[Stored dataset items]
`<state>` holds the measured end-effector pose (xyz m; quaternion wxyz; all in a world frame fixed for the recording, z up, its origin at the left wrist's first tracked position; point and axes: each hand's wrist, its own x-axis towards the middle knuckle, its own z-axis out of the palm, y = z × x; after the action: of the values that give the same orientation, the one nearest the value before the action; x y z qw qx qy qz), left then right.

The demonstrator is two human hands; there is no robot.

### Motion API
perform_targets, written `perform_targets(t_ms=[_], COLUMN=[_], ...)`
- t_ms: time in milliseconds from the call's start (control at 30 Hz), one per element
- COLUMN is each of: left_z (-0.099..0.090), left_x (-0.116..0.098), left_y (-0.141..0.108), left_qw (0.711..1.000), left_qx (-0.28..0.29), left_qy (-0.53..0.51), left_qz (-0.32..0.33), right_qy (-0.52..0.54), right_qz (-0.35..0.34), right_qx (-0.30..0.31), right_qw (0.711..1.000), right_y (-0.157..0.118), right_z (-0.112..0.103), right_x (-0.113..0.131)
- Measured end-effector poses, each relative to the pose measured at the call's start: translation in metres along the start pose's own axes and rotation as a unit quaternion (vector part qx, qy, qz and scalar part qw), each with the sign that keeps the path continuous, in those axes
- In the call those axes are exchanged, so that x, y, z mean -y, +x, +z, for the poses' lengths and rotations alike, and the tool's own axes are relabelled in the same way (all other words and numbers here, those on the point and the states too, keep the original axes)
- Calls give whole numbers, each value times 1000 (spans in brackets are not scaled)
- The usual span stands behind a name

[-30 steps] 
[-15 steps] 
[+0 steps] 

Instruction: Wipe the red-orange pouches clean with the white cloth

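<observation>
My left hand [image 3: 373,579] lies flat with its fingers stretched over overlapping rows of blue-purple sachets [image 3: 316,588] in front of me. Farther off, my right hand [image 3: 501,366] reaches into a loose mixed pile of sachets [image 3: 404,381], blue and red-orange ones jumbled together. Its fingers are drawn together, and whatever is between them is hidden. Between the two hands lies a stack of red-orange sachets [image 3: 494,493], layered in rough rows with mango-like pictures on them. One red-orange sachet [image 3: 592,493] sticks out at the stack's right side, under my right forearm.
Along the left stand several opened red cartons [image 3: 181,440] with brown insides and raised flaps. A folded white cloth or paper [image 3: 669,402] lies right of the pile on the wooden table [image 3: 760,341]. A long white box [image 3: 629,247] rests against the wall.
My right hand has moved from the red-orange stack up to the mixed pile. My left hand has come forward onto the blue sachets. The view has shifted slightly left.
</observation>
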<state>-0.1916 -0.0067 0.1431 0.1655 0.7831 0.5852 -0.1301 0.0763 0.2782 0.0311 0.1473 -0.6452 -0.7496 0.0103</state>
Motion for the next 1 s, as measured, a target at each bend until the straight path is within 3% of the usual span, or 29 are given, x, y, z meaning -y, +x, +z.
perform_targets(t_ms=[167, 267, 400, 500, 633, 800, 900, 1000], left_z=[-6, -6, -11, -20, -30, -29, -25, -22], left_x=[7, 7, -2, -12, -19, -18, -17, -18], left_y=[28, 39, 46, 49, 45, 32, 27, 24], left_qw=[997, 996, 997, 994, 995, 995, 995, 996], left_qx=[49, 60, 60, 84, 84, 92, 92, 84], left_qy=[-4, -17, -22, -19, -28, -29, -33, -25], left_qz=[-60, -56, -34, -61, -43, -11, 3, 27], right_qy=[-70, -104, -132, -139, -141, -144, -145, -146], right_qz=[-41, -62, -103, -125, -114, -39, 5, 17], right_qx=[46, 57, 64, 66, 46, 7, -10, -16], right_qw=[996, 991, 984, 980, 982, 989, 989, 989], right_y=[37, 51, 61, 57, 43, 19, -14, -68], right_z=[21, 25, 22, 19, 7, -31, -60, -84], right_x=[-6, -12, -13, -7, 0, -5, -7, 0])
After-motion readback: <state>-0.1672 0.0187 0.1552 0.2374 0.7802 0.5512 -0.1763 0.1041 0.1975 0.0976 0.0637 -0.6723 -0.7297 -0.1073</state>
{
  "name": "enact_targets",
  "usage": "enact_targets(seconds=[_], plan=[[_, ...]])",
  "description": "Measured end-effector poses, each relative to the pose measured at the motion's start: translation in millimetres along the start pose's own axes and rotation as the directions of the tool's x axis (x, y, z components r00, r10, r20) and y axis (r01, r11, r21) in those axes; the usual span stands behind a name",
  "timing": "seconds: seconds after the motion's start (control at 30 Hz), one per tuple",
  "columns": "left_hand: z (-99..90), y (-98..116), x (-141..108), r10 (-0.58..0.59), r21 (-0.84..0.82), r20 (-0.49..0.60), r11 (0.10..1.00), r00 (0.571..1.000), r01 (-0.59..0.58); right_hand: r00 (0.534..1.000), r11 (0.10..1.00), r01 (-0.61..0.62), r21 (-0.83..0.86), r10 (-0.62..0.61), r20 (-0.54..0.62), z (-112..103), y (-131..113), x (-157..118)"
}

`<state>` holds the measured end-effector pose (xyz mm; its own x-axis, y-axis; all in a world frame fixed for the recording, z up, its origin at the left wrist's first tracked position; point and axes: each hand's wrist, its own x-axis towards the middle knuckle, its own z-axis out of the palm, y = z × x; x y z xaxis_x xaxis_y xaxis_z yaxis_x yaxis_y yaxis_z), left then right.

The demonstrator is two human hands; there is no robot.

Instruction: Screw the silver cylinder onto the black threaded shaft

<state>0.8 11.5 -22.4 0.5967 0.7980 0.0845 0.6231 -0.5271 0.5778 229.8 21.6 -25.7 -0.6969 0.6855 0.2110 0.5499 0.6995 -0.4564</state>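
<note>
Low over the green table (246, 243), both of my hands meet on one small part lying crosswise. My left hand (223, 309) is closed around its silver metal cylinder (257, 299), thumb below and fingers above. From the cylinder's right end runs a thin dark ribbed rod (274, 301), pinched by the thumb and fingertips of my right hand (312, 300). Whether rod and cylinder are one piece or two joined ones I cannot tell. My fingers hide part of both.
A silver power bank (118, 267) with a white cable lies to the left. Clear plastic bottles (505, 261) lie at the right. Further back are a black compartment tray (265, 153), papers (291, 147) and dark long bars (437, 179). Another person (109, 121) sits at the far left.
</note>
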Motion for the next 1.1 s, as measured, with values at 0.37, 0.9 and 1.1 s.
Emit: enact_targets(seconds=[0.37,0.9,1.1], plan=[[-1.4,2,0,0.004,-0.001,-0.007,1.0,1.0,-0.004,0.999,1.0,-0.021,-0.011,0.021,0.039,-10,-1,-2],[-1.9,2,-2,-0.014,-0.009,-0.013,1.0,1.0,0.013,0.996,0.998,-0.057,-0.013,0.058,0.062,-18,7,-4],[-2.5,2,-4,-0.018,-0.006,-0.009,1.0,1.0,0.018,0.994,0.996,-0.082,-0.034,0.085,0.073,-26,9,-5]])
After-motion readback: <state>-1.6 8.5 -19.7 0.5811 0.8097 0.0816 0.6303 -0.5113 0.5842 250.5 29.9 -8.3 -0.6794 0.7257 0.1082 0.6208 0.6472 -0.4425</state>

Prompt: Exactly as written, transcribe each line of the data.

Response to the exercise:
`<state>` holds the measured end-effector pose (xyz m; quaternion wxyz; all in a world frame fixed for the recording, z up, its origin at the left wrist's first tracked position; point and axes: each hand's wrist, its own x-axis towards the middle knuckle, its own z-axis out of the palm, y = z × x; after the action: of the values that give the same orientation, the one nearest the value before the action; x y z qw qx qy qz), left then right.

The demonstrator is two human hands; there is no robot.

### Motion API
perform_targets, written `perform_targets(t_ms=[_], COLUMN=[_], ...)`
- t_ms: time in milliseconds from the call's start (control at 30 Hz), one per element
- COLUMN is each of: left_z (-0.099..0.090), left_x (-0.116..0.098), left_y (-0.141..0.108), left_qw (0.711..1.000), left_qx (-0.28..0.29), left_qy (-0.53..0.51), left_qz (-0.32..0.33), right_qy (-0.52..0.54), right_qz (-0.35..0.34), right_qx (-0.30..0.31), right_qw (0.711..1.000), right_y (-0.157..0.118), right_z (-0.112..0.103), right_x (-0.113..0.131)
- Measured end-effector poses, each relative to the pose measured at the call's start: translation in metres along the start pose's own axes and rotation as a unit quaternion (vector part qx, qy, qz and scalar part qw), each with the sign that keeps the path continuous, in those axes
- In the call those axes are exchanged, so that x, y, z mean -y, +x, +z, for the poses' lengths and rotations alike, and the tool's own axes are relabelled in the same way (all other words and numbers here, those on the point and the states too, keep the original axes)
- Calls give whole numbers, each value times 1000 (spans in brackets are not scaled)
- The usual span stands behind a name

[-30 steps] 
[-15 steps] 
[+0 steps] 

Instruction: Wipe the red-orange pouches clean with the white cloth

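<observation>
My left hand [image 3: 373,579] lies flat with its fingers stretched over overlapping rows of blue-purple sachets [image 3: 316,588] in front of me. Farther off, my right hand [image 3: 501,366] reaches into a loose mixed pile of sachets [image 3: 404,381], blue and red-orange ones jumbled together. Its fingers are drawn together, and whatever is between them is hidden. Between the two hands lies a stack of red-orange sachets [image 3: 494,493], layered in rough rows with mango-like pictures on them. One red-orange sachet [image 3: 592,493] sticks out at the stack's right side, under my right forearm.
Along the left stand several opened red cartons [image 3: 181,440] with brown insides and raised flaps. A folded white cloth or paper [image 3: 669,402] lies right of the pile on the wooden table [image 3: 760,341]. A long white box [image 3: 629,247] rests against the wall.
My right hand has moved from the red-orange stack up to the mixed pile. My left hand has come forward onto the blue sachets. The view has shifted slightly left.
</observation>
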<state>-0.1916 -0.0067 0.1431 0.1655 0.7831 0.5852 -0.1301 0.0763 0.2782 0.0311 0.1473 -0.6452 -0.7496 0.0103</state>
Motion for the next 1 s, as measured, a target at each bend until the straight path is within 3% of the usual span, or 29 are given, x, y, z meaning -y, +x, +z.
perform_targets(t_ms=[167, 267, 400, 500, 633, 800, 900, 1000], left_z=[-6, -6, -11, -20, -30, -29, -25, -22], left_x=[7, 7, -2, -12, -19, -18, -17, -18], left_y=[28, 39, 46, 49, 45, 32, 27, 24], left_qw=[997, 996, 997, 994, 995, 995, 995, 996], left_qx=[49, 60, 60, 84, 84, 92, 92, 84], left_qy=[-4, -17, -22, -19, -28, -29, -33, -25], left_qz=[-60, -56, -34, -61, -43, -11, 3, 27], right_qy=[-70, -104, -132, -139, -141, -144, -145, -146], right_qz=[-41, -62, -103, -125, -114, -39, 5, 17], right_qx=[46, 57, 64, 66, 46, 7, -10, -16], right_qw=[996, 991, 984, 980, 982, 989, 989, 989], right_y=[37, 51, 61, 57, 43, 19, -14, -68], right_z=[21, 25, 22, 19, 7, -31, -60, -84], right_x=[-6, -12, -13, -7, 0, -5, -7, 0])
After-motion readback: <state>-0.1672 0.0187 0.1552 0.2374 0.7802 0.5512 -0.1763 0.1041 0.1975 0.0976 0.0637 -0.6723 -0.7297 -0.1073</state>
{
  "name": "enact_targets",
  "usage": "enact_targets(seconds=[_], plan=[[_, ...]])",
  "description": "Measured end-effector poses, each relative to the pose measured at the motion's start: translation in millimetres along the start pose's own axes and rotation as the directions of the tool's x axis (x, y, z components r00, r10, r20) and y axis (r01, r11, r21) in those axes; the usual span stands behind a name",
  "timing": "seconds: seconds after the motion's start (control at 30 Hz), one per tuple",
  "columns": "left_hand: z (-99..90), y (-98..116), x (-141..108), r10 (-0.58..0.59), r21 (-0.84..0.82), r20 (-0.49..0.60), r11 (0.10..1.00), r00 (0.571..1.000), r01 (-0.59..0.58); right_hand: r00 (0.534..1.000), r11 (0.10..1.00), r01 (-0.61..0.62), r21 (-0.83..0.86), r10 (-0.62..0.61), r20 (-0.54..0.62), z (-112..103), y (-131..113), x (-157..118)"
}

`<state>` holds the measured end-effector pose (xyz mm; its own x-axis, y-axis; all in a world frame fixed for the recording, z up, its origin at the left wrist's first tracked position; point and axes: each hand's wrist, its own x-axis towards the middle knuckle, its own z-axis out of the palm, y = z × x; x y z xaxis_x xaxis_y xaxis_z yaxis_x yaxis_y yaxis_z), left then right.

The demonstrator is two human hands; there is no robot.

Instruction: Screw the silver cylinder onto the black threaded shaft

<state>0.8 11.5 -22.4 0.5967 0.7980 0.0845 0.6231 -0.5271 0.5778 229.8 21.6 -25.7 -0.6969 0.6855 0.2110 0.5499 0.6995 -0.4564</state>
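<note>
Low over the green table (246, 243), both of my hands meet on one small part lying crosswise. My left hand (223, 309) is closed around its silver metal cylinder (257, 299), thumb below and fingers above. From the cylinder's right end runs a thin dark ribbed rod (274, 301), pinched by the thumb and fingertips of my right hand (312, 300). Whether rod and cylinder are one piece or two joined ones I cannot tell. My fingers hide part of both.
A silver power bank (118, 267) with a white cable lies to the left. Clear plastic bottles (505, 261) lie at the right. Further back are a black compartment tray (265, 153), papers (291, 147) and dark long bars (437, 179). Another person (109, 121) sits at the far left.
</note>
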Motion for the next 1.1 s, as measured, with values at 0.37, 0.9 and 1.1 s.
Emit: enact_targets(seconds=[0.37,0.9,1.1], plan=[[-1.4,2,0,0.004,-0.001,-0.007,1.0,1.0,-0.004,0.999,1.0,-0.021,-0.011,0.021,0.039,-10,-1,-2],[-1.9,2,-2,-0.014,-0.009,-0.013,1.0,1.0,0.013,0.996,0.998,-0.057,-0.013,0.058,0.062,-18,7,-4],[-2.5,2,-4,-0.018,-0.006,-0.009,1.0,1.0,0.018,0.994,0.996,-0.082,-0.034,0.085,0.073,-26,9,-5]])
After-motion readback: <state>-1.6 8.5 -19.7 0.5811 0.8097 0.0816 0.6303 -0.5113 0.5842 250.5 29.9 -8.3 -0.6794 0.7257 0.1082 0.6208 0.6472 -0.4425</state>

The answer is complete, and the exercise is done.